In this exercise, the data must be written out exactly.

▶ Collected material

== Segment start ==

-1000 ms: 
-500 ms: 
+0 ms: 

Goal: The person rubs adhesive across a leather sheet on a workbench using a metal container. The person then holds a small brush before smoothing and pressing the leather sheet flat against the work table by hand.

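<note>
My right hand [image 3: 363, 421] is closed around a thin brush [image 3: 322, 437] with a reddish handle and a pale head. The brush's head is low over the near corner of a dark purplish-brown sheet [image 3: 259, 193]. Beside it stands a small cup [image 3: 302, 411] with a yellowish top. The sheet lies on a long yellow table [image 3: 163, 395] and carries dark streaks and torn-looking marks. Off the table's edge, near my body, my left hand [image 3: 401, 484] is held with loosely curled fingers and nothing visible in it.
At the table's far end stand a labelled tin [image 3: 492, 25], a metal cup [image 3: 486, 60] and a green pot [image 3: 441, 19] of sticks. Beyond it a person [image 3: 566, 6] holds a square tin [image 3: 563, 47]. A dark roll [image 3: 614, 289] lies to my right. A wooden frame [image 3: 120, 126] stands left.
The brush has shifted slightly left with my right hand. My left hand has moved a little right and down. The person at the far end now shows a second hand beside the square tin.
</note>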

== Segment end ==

▶ Solution to the problem
-1000 ms: 
-500 ms: 
+0 ms: 

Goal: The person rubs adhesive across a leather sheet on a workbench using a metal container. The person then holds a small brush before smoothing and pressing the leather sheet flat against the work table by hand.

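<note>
My right hand [image 3: 363, 421] is closed around a thin brush [image 3: 322, 437] with a reddish handle and a pale head. The brush's head is low over the near corner of a dark purplish-brown sheet [image 3: 259, 193]. Beside it stands a small cup [image 3: 302, 411] with a yellowish top. The sheet lies on a long yellow table [image 3: 163, 395] and carries dark streaks and torn-looking marks. Off the table's edge, near my body, my left hand [image 3: 401, 484] is held with loosely curled fingers and nothing visible in it.
At the table's far end stand a labelled tin [image 3: 492, 25], a metal cup [image 3: 486, 60] and a green pot [image 3: 441, 19] of sticks. Beyond it a person [image 3: 566, 6] holds a square tin [image 3: 563, 47]. A dark roll [image 3: 614, 289] lies to my right. A wooden frame [image 3: 120, 126] stands left.
The brush has shifted slightly left with my right hand. My left hand has moved a little right and down. The person at the far end now shows a second hand beside the square tin.
</note>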

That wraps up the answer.